According to Erin: “On January 31, 2018, ENI’s entourage, including armed personnel with weapons drawn, forced their way into safety restricted areas of the Floating Production Storage and Offloading Vessel (FPSO) Armada Perdana and chained and counter-locked the vessel’s main export valve.
“ENI’s use of weapons and flash photography in this area was a significant violation of industry safety procedures; ENI asserted that the Erin crude oil stored on the FPSO was being seized pursuant to the Nigerian court writ.”
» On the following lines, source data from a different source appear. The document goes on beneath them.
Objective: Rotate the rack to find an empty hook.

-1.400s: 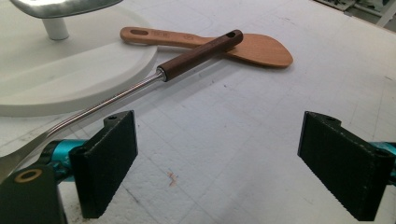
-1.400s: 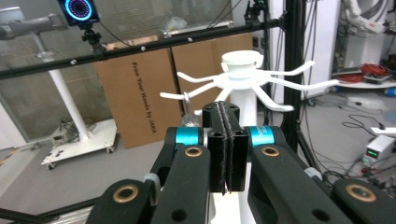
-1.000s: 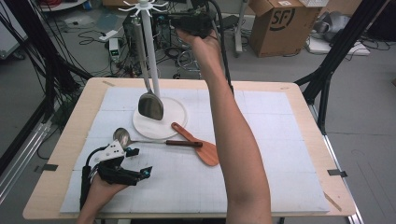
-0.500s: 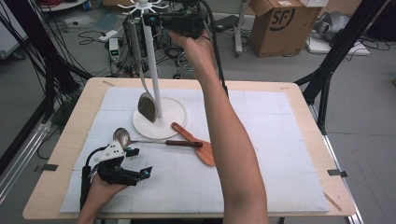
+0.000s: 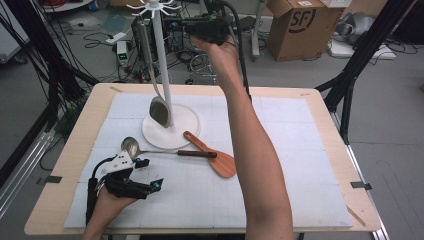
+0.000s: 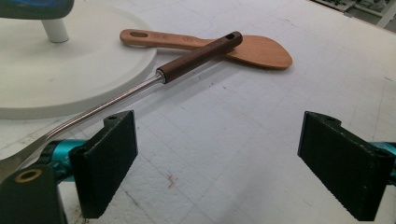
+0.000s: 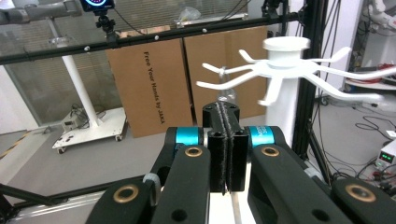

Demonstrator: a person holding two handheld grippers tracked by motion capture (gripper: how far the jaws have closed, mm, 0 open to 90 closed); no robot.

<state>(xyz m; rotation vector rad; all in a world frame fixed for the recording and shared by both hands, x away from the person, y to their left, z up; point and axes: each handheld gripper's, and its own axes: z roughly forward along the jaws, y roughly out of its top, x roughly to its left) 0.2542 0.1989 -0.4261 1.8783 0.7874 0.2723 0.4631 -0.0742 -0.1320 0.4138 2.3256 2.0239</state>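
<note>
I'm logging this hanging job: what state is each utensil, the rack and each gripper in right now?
Rack: upright on its round base.
Hung ladle: hanging from a rack arm.
Wood-handled spoon: lying flat, handle across the spatula.
Wooden spatula: lying flat.
Left gripper: open, low over the mat.
Right gripper: shut, raised by the rack top.

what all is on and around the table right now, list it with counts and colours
utensil rack: 1, white, round base at the table's far left-centre
hanging ladle: 1, metal, on the rack
spoon: 1, metal with dark brown handle, on the mat, handle across the spatula
wooden spatula: 1, orange-brown, mid-mat
mat: 1, white, covering the table
cardboard box: 1, brown, floor beyond
left gripper: 1, black, fingers open, low near the spoon
right gripper: 1, black, fingers shut, raised beside the rack top
</note>
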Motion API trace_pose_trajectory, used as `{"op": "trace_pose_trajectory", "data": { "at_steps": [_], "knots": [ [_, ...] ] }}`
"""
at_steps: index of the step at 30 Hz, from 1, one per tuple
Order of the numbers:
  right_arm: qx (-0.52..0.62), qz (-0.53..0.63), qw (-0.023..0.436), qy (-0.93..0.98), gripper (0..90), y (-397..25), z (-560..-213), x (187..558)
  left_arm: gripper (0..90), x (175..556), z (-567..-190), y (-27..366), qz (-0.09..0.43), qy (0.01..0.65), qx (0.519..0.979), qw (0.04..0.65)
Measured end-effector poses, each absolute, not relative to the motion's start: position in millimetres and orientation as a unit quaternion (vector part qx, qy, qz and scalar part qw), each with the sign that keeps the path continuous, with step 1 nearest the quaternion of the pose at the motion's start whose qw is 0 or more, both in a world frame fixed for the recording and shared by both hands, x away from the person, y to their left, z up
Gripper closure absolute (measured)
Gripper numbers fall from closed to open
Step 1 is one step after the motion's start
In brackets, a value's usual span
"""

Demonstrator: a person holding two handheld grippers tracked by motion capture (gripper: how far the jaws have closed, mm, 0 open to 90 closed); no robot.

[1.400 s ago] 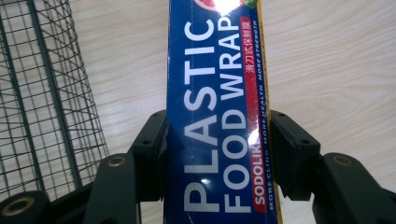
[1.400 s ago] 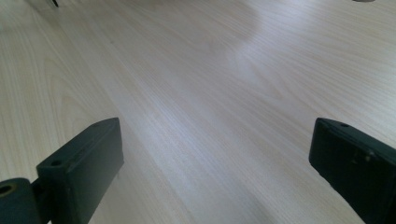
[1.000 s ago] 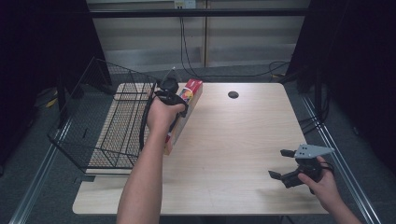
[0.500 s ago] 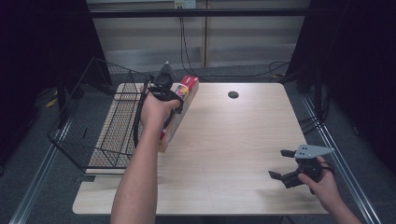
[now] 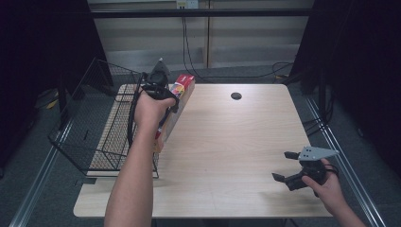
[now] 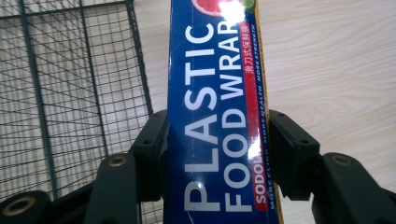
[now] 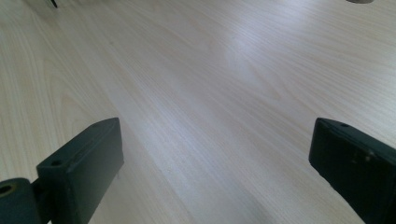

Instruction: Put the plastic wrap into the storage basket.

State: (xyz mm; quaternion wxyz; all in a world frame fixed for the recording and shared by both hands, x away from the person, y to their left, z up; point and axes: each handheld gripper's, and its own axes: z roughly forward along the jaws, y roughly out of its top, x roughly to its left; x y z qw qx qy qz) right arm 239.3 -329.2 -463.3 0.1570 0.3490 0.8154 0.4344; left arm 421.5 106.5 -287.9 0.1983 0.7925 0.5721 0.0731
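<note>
The bench [image 5: 227, 142] is a pale wood top with a small dark hole near its far edge and little else on its open surface. A black wire basket [image 5: 101, 127] takes up its left edge, from the far left corner toward the near one, its outer wall leaning out past the bench. The box [image 5: 174, 106], a long carton of plastic food wrap, is held off the bench along the basket's inner side, its far end raised near the far left corner. The left gripper [image 5: 163, 94] holds it with the jaws shut across its narrow width, one pad on each long side, as the left gripper view shows [image 6: 217, 154]. The right gripper [image 5: 295, 168] rests near the near right corner with its jaws wide and nothing between them. The step in hand looks like carrying the box over to the basket. The next move would call for swinging it left over the basket's rim, keeping its length in line with the basket, lowering it inside, then letting go.
</note>
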Motion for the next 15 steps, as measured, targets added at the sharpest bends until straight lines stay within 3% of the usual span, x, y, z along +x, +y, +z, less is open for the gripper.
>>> {"op": "trace_pose_trajectory", "data": {
  "at_steps": [15],
  "knots": [
    [0.350, 0.435, 0.158, 0.815, 2.5, -328, -464, 240, 45.9, 418, -276, 121, 0.077, 0.585, 0.783, 0.197]
  ]
}}
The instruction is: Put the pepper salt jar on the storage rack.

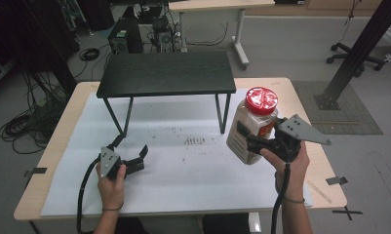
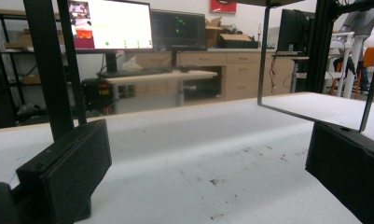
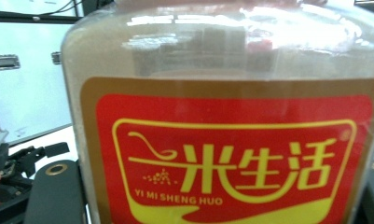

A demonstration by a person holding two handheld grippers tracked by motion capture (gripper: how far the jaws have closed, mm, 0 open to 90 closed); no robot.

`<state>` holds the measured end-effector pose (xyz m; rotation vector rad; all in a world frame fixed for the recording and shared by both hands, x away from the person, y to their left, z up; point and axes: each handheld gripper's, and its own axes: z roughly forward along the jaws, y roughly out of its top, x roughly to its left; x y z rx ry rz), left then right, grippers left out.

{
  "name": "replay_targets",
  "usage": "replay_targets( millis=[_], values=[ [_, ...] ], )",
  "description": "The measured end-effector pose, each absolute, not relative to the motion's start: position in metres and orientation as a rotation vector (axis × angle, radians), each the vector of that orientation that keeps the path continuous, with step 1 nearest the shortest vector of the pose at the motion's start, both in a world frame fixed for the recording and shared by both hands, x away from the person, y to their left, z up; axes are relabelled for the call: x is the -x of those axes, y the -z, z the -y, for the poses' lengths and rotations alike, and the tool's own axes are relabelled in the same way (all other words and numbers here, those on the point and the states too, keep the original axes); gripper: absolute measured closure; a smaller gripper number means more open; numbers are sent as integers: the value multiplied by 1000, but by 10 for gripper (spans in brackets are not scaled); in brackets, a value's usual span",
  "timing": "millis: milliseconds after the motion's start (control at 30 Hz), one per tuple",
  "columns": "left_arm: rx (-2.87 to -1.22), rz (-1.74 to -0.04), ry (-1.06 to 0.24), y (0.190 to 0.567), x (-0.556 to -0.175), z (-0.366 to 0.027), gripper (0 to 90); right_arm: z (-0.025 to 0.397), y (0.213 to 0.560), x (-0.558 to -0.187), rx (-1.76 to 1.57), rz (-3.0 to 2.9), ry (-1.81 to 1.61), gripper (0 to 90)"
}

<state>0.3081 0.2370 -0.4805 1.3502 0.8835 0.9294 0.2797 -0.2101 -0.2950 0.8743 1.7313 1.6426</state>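
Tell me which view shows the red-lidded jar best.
The high view: the whole jar, red lid to base, tilted in the right hand-held gripper beside the black shelf. The right gripper view gives a close look at the jar's red label and pale contents. The left gripper view looks across the white table cover.

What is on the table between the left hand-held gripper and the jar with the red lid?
In the high view, only white paper with dark crumbs lies between the left hand-held gripper and the jar; no object stands there.
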Motion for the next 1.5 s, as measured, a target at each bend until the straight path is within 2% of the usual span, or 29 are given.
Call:
replay_targets(
  millis=[1500],
  values=[
    [-1352,-885,-925,480,-308,-237,4,163,207,-349,-772,-1851,-1711,247]
  ],
)
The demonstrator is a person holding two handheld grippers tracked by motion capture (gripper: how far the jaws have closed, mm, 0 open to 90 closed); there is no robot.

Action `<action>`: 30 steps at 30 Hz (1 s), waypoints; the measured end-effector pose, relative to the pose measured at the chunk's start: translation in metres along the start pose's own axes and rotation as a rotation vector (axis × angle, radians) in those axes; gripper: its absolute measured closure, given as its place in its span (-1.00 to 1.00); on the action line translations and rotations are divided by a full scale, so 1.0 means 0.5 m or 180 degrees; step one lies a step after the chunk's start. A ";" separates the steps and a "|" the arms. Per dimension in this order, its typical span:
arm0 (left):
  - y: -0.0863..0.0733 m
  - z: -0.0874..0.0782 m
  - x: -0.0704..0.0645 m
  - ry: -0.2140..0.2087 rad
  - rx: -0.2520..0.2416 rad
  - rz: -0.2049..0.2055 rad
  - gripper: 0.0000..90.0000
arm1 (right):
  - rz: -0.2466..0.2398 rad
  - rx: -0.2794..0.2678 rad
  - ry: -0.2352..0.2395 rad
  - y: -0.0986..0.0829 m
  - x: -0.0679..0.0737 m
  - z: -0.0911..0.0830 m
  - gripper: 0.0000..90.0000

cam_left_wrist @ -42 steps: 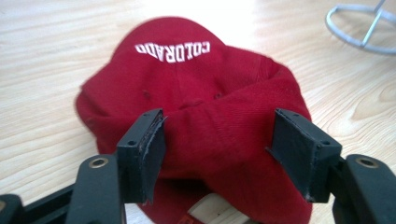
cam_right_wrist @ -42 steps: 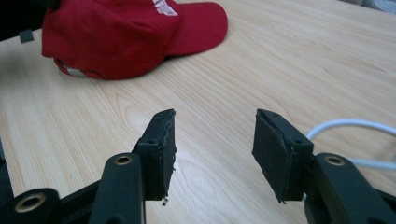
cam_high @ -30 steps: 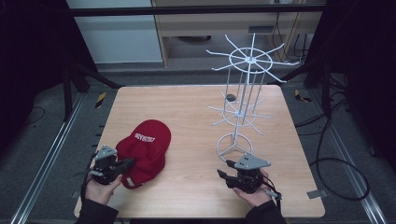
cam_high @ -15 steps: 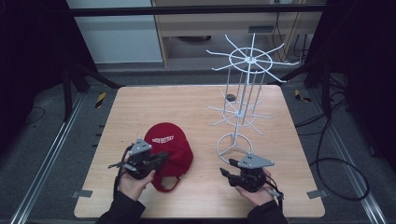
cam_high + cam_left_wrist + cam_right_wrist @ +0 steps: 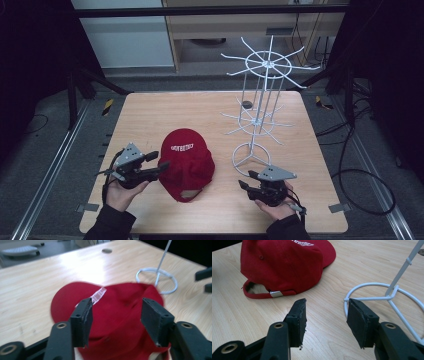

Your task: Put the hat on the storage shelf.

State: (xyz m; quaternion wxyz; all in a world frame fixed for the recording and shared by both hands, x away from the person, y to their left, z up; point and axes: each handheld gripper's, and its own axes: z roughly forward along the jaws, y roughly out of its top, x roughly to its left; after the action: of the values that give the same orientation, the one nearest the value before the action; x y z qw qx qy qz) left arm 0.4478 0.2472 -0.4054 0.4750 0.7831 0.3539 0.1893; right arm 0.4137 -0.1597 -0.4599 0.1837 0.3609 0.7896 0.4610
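A red cap [image 5: 187, 160] lies on the wooden table [image 5: 150, 115], white logo on the far side and strap opening towards me. My left gripper [image 5: 161, 162] stands open at the cap's left side, its tips close to the crown. In the left gripper view the gripper [image 5: 116, 302] has its jaws wide apart, with the blurred cap [image 5: 67, 297] behind and below them. My right gripper [image 5: 243, 184] is open too, right of the cap and apart from it. Seen in the right gripper view, the gripper [image 5: 325, 302] holds nothing, and the cap [image 5: 284, 262] lies beyond its left jaw.
A white wire spinner rack [image 5: 262, 100] stands on the right half of the table, its ring base [image 5: 251, 155] just beyond my right gripper. The ring [image 5: 387, 295] lies close by the right jaw. A small dark disc [image 5: 246, 104] lies behind the rack.
The cap has slid right towards the table's middle and turned, strap opening now facing me. My left gripper went right with it, then drew back slightly. The right gripper hardly moved.
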 end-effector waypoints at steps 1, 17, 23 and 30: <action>-0.004 0.001 0.007 -0.0003 0.0040 0.0023 -0.08 | 0.0000 0.0000 0.0000 0.000 0.000 0.000 0.09; -0.062 0.084 0.026 -0.0319 0.0525 0.0316 0.36 | 0.0041 0.0062 -0.0036 -0.020 -0.011 -0.013 0.06; -0.062 0.079 0.021 -0.0163 0.0612 0.0085 0.91 | 0.0028 0.0082 -0.0037 -0.021 -0.011 -0.008 0.07; -0.049 0.030 -0.017 -0.0021 0.0388 -0.0182 0.95 | 0.0045 0.0053 -0.0079 -0.019 -0.018 -0.010 0.07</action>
State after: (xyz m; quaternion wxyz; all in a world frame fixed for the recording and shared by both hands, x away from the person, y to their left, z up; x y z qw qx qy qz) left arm 0.4423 0.2390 -0.4340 0.4328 0.8008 0.3854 0.1512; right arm 0.4131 -0.1723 -0.4658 0.1872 0.3737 0.7885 0.4511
Erin sought an order setting aside the writ. It said: “Erin is the owner of the crude oil on the FPSO, the writ did not authorize ENI to attach Erin’s crude oil, and the attachment of Erin’s crude oil interfered with its constitutionally protected property rights, among other things.”
Erin did not describe the outcome of its court application, but it said Nigeria’s department of petroleum resources (DPR) had declined to give it a permit for its scheduled oil off take at the end of March. According to Erin, this was “due to ENI’s improper use of the writ and its interference with Erin operations, as well as its court proceedings”.
However, the government then suspended Erin’s oil processing indefinitely as its first quarter crude oil off in Oyo field production is still delayed.

Lawal, founded the Camac Group in 1986 originally exporting American tobacco to Africa. He soon scored a lucrative oil contract in Nigeria worth 55 000 barrels a day in 1999.
His business interests in SA grew during Jacob Zuma’s presidency.
Zuma accompanied Lawal to his alma mater – Texas Southern University – to accept an honorary doctorate shortly after making a commitment in 2010 to pay R5-million to Zuma’s Education Trust.
Camac then scored the R3-billion contract with the country’s PIC.